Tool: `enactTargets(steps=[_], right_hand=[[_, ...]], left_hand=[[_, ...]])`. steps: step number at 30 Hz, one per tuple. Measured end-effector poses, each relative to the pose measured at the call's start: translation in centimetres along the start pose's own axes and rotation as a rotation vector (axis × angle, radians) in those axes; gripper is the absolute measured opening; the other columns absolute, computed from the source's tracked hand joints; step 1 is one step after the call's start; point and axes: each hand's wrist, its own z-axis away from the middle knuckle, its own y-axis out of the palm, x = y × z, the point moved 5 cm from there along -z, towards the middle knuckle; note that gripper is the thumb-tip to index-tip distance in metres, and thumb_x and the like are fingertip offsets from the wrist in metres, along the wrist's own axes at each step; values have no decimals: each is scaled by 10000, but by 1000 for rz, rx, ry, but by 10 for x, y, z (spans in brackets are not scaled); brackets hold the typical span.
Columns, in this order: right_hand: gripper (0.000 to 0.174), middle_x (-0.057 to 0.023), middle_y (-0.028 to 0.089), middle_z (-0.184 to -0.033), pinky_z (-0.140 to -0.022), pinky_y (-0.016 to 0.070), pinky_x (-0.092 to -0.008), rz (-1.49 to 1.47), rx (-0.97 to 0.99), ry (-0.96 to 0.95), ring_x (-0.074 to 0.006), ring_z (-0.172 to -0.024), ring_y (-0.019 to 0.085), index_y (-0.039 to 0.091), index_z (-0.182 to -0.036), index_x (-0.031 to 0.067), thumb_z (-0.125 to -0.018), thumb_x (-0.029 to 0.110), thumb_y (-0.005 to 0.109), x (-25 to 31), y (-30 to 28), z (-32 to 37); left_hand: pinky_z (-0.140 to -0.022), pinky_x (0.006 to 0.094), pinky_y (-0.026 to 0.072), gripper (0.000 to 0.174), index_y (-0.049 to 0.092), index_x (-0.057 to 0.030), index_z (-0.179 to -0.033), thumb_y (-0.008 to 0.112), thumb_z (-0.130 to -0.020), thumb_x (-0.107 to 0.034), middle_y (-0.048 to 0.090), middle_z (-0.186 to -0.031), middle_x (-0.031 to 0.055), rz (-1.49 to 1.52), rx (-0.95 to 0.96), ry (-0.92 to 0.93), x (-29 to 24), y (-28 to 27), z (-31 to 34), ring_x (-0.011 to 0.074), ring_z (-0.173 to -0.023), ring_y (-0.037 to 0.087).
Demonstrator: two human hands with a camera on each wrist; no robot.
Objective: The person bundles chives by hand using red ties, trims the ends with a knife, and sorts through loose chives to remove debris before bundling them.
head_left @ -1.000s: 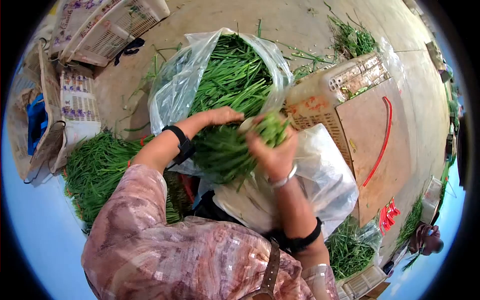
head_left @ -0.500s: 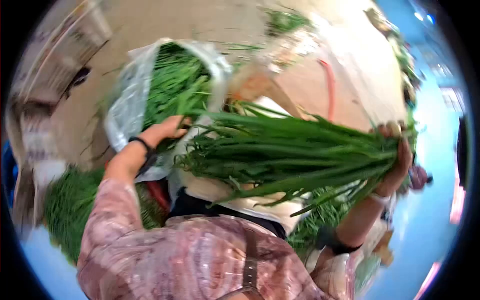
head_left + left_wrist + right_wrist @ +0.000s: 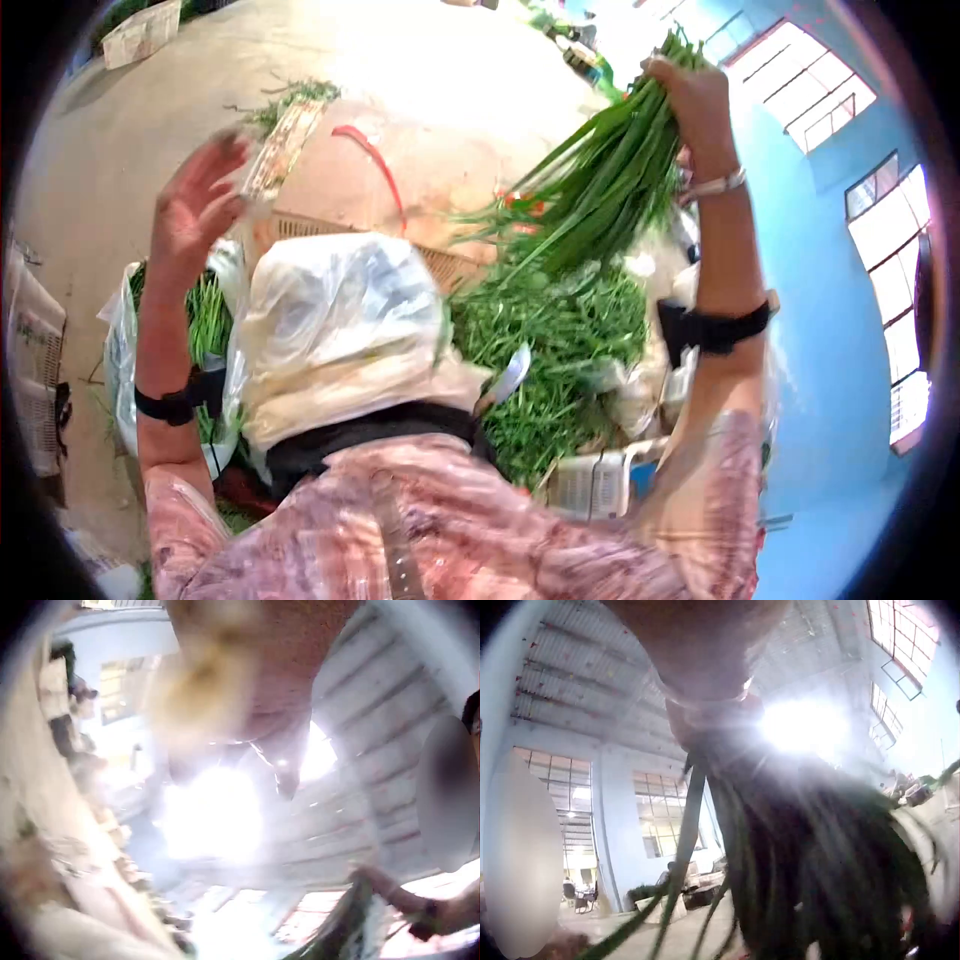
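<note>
My right hand, raised at the upper right of the head view, grips a bunch of garlic chives near its stalk ends. The long green leaves fan out down and to the left. In the right wrist view the same leaves hang dark below the wrist. My left hand is lifted at the left with its fingers spread and nothing in them. Below it, beside the left forearm, stands a clear plastic bag with more chives inside. Clear plastic sheeting covers my lap.
In front lies a brown board with a red strip on it, over a slatted crate. A heap of loose greens sits at my right, near a pale crate. Another crate stands far left.
The right hand has swung the bunch up and to the right, leaves now hanging. My left hand has risen away from the bag with fingers spread. The head view has turned rightward.
</note>
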Motion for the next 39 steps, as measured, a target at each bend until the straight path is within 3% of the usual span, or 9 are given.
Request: enactTargets(steps=[6,7,8,12,16,18,20,34,39], right_hand=[[279,-82,607,-600,-462,470,-288,-87,-89,-91,-138,-503,579,621,-711,-81,-687,166,749,-26,3,-20],[273,-100,608,-605,-458,479,-305,-95,-112,-76,-162,-516,593,607,-689,-95,-694,145,737,-18,0,-19],[273,-100,608,-605,-458,479,-305,-101,-116,-73,-162,-516,593,607,-689,-95,-694,145,737,-11,0,-16],[188,-146,627,-699,-449,503,-304,-811,-82,8,-200,-536,613,596,-708,-80,-730,84,684,24,2,-9],[149,-134,553,-593,-421,461,-314,-1054,-28,223,-230,-468,559,577,-708,-92,-742,50,603,53,13,-3],[116,-128,542,-579,-423,469,-328,-1321,87,198,-234,-461,556,574,-701,-84,-747,21,589,64,33,-7],[106,-143,549,-589,-436,488,-352,-1330,159,196,-246,-468,561,574,-718,-86,-759,11,582,57,55,-11],[130,-138,582,-601,-417,501,-324,-1210,280,699,-221,-450,577,587,-691,-78,-737,36,629,-23,257,85],[109,-143,572,-603,-408,472,-348,-1216,276,741,-234,-443,563,571,-662,-65,-684,20,635,-17,287,93]], left_hand=[[-1035,471,274,1028,199,-60,-1404,752,-645,-478,306,-1407,164,-85,-6,501,-136,147,-86,282,-1298,312],[-1060,457,263,1179,93,63,-1367,722,-617,-592,216,-1385,285,-239,63,338,-152,173,-92,380,-1293,241],[-1071,518,180,1304,-3,65,-1370,669,-564,-709,105,-1410,297,-256,-30,581,-153,197,-112,440,-1308,150],[-1054,484,236,1134,79,-64,-1423,761,-623,-489,219,-1435,194,-299,-188,689,-125,239,-151,298,-1317,261],[-1063,376,273,1137,216,-35,-1391,528,-592,-782,304,-1376,254,744,933,80,-80,254,-152,319,-1287,314],[-928,371,453,962,331,-21,-1337,532,-685,-700,447,-1275,207,1360,946,-107,-56,268,-118,267,-1205,431],[-941,392,443,1057,297,-32,-1357,499,-619,-761,424,-1300,199,1465,972,-130,-47,283,-95,263,-1200,438],[-997,410,380,1193,223,-27,-1387,444,-536,-834,333,-1365,222,1368,573,-826,-12,234,75,285,-1221,417],[-890,376,486,923,274,16,-1349,724,-686,-440,393,-1320,206,1602,488,-1038,-2,236,102,276,-1135,505]])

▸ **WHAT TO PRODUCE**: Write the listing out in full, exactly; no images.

▸ **WORKED SOLUTION**:
Tool: `enactTargets(steps=[_], right_hand=[[_, ...]], left_hand=[[_, ...]])`. steps: step number at 30 Hz, one per tuple. Measured end-effector poses, each relative to the pose measured at the call's start: translation in centimetres along the start pose's own axes and rotation as a rotation vector (axis × angle, radians) in those axes; gripper is the absolute measured opening; the other columns absolute, computed from the source's tracked hand joints; step 1 is one step after the call's start; point and axes: each hand's wrist, its own z-axis away from the middle knuckle, its own y-axis out of the palm, x = y × z, the point moved 5 cm from there along -z, towards the middle knuckle; note that gripper is the thumb-tip to index-tip distance in metres, and thumb_x and the like are fingertip offsets from the wrist in metres, along the wrist's own axes at each step; values have no decimals: each is scaled by 10000, but by 1000 for rz, rx, ry, but by 10 for x, y, z (spans in brackets are not scaled); brackets hold the typical span.
Columns, in this order: right_hand: gripper (0.000 to 0.174), middle_x (-0.057 to 0.023), middle_y (-0.028 to 0.089), middle_z (-0.184 to -0.033), pinky_z (-0.140 to -0.022), pinky_y (-0.016 to 0.070), pinky_x (-0.092 to -0.008), rz (-1.49 to 1.47), rx (-0.97 to 0.99), ry (-0.96 to 0.95), ring_x (-0.074 to 0.006), ring_z (-0.172 to -0.024), ring_y (-0.019 to 0.085), index_y (-0.039 to 0.091), index_z (-0.182 to -0.036), index_x (-0.031 to 0.067), thumb_z (-0.125 to -0.018), thumb_x (-0.029 to 0.110), thumb_y (-0.005 to 0.109), x (-25 to 31), y (-30 to 28), z (-32 to 37); left_hand: pinky_z (-0.140 to -0.022), pinky_x (0.006 to 0.094), pinky_y (-0.026 to 0.072), gripper (0.000 to 0.174), index_y (-0.049 to 0.092), index_x (-0.057 to 0.030), index_z (-0.179 to -0.033), thumb_y (-0.008 to 0.112), thumb_z (-0.130 to -0.020), thumb_x (-0.107 to 0.034), middle_y (-0.048 to 0.090), middle_z (-0.186 to -0.031), middle_x (-0.031 to 0.055), rz (-1.49 to 1.52), rx (-0.95 to 0.96), ry (-0.92 to 0.93), x (-29 to 24), y (-28 to 27), z (-31 to 34), ring_x (-0.011 to 0.074), ring_z (-0.173 to -0.023), ring_y (-0.037 to 0.087).
Demonstrator: two human hands with a camera on each wrist; no robot.
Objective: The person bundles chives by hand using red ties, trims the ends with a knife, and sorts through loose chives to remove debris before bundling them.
head_left @ -1.000s: 
head_left @ -0.500s: 
head_left + left_wrist + right_wrist @ +0.000s: 
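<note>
My right hand, raised at the upper right of the head view, grips a bunch of garlic chives near its stalk ends. The long green leaves fan out down and to the left. In the right wrist view the same leaves hang dark below the wrist. My left hand is lifted at the left with its fingers spread and nothing in them. Below it, beside the left forearm, stands a clear plastic bag with more chives inside. Clear plastic sheeting covers my lap.
In front lies a brown board with a red strip on it, over a slatted crate. A heap of loose greens sits at my right, near a pale crate. Another crate stands far left.
The right hand has swung the bunch up and to the right, leaves now hanging. My left hand has risen away from the bag with fingers spread. The head view has turned rightward.
</note>
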Motion for the next 39 steps, as measured, a target at each bend until the straight path is within 3% of the usual span, or 9 are given.
Request: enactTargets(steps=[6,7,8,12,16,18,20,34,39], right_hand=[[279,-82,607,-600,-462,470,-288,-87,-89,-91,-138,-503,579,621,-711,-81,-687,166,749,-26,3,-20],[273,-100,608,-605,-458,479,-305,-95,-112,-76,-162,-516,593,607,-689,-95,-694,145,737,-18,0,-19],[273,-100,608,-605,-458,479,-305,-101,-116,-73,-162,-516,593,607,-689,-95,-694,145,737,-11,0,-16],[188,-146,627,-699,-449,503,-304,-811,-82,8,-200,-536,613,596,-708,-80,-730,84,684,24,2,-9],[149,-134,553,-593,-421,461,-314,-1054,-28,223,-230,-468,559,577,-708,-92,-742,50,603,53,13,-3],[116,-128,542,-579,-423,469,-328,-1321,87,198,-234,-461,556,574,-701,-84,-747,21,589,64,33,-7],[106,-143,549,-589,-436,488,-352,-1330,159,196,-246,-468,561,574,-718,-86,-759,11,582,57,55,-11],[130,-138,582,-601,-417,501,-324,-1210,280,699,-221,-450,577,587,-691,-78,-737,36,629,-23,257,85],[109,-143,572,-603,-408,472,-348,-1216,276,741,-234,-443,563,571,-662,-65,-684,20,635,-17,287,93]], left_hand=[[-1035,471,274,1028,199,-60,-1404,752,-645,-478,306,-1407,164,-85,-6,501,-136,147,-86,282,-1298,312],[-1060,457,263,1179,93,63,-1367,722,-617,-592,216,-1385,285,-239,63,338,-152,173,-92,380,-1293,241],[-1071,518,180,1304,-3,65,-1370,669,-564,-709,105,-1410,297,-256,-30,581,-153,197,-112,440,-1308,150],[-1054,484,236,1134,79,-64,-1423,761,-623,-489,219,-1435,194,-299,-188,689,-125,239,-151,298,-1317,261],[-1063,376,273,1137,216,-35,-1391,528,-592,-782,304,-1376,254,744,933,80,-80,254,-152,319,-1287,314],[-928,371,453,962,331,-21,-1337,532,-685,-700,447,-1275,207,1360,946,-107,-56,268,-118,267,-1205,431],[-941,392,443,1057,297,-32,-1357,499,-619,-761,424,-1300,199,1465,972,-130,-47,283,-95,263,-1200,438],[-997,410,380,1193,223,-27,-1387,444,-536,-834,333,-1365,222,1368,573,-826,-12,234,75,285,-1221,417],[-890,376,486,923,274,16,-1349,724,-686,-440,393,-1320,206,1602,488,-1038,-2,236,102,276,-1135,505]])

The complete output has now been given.